The city of Vancouver, British Columbia, has operated fireboats since 1928, when the city introduced the J.H. Carlisle.

The city has employed several fireboats since, with the present modern vessels, Fireboat 1 and Fireboat 2, having been introduced in 2016 and 2018 respectively.

==History==

In the early 1920s, the shores of False Creek were lined with industrial facilities, mainly sawmills. The owners of these businesses committed to pay for the construction of a fireboat provided it would be stationed in False Creek, as the boat's presence reduced the cost of their fire insurance.

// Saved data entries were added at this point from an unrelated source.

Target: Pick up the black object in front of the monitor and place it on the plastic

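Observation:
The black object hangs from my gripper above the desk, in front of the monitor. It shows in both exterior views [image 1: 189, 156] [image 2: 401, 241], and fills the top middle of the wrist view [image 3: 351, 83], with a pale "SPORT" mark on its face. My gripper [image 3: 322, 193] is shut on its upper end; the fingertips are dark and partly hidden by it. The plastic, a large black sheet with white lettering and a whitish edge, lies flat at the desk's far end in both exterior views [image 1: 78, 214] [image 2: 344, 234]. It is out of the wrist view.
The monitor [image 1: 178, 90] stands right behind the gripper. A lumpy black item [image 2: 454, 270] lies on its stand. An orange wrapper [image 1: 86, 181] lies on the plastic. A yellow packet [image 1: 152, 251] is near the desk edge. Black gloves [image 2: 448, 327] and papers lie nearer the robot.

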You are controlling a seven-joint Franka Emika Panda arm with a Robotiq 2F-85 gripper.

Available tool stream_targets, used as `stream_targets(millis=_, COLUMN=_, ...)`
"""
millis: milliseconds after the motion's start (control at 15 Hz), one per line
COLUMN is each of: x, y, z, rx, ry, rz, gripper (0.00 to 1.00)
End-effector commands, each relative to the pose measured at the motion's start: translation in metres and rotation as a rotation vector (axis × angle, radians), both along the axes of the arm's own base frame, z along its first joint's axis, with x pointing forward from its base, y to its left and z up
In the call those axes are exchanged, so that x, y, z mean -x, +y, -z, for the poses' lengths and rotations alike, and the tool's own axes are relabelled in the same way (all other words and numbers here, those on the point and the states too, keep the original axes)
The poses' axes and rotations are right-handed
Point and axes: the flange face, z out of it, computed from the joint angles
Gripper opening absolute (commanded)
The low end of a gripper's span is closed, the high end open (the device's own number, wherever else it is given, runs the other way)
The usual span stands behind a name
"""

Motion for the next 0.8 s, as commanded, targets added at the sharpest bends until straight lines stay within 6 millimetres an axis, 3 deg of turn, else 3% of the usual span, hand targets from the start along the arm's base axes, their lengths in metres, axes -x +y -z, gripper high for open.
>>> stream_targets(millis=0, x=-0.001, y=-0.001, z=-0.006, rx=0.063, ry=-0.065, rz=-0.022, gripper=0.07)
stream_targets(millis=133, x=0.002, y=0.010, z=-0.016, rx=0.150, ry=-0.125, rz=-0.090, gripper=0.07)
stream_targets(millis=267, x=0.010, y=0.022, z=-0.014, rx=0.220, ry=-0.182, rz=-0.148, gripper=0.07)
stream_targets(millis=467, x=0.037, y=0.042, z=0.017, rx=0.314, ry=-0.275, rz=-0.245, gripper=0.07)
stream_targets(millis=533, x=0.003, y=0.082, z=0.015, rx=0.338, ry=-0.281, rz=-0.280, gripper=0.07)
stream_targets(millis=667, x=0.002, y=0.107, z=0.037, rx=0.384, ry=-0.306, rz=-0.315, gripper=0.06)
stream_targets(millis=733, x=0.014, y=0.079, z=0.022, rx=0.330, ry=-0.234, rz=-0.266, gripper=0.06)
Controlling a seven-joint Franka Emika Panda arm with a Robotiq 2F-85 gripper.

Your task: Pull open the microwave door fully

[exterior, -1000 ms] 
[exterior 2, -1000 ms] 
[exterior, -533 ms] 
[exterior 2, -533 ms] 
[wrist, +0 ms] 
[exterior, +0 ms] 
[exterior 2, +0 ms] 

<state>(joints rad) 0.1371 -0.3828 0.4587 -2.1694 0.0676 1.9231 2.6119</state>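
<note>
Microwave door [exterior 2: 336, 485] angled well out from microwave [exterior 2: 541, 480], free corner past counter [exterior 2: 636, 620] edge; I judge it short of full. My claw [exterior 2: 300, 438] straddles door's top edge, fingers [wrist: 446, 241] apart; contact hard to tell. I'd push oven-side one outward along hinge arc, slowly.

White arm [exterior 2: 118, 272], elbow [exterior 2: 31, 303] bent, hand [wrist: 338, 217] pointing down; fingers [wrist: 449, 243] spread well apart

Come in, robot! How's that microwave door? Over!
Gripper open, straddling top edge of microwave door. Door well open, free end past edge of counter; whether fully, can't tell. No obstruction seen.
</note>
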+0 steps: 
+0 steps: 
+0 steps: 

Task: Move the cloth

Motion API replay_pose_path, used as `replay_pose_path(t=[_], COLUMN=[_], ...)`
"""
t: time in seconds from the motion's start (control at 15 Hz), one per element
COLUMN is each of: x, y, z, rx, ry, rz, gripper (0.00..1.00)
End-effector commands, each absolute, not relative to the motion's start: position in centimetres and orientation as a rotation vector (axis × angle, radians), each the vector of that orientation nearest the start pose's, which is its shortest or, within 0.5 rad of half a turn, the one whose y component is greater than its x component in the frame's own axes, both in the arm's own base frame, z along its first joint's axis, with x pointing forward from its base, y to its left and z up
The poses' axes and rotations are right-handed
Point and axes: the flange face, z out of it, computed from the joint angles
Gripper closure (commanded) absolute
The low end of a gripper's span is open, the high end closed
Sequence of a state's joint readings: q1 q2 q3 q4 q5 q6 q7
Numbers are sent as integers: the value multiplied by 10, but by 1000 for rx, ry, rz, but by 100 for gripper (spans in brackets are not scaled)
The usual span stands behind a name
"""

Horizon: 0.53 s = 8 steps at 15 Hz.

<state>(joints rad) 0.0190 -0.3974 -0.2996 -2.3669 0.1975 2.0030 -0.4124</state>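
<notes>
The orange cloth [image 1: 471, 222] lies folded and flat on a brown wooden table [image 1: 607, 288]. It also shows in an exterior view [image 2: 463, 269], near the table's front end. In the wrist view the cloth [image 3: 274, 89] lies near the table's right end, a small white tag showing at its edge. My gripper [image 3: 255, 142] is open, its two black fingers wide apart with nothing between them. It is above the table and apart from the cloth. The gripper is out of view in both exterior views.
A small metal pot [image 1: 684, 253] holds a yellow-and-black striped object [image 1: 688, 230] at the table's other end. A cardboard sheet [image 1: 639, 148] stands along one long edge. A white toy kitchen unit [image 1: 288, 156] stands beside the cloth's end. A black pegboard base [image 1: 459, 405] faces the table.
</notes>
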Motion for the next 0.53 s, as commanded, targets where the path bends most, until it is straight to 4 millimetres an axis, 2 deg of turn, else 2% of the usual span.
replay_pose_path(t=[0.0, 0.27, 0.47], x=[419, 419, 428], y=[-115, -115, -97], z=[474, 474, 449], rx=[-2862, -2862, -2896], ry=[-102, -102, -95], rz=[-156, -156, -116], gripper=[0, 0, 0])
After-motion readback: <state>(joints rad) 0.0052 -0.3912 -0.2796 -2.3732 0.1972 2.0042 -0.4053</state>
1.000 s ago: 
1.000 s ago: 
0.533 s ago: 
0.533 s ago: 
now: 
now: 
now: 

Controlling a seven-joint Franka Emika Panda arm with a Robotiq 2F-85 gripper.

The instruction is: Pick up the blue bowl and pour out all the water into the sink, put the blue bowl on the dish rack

The new fireboat was named in honour of Vancouver's longest serving fire chief, John Howe Carlisle and based at Fire Hall No. 16 at the South end of Drake Street.

Acquired to supplement the Carlisle in 1946, were two war surplus landing barges. Fitted with twin water monitors, these vessels were stationed at Fire Hall No. 10 at the North end of Burrard Street.

In 1951, the city launched its second fireboat, Fireboat No. 2. At the time considered one of the most powerful in the world, this vessel was assigned to Fire Hall No. 10 to replace the two barges.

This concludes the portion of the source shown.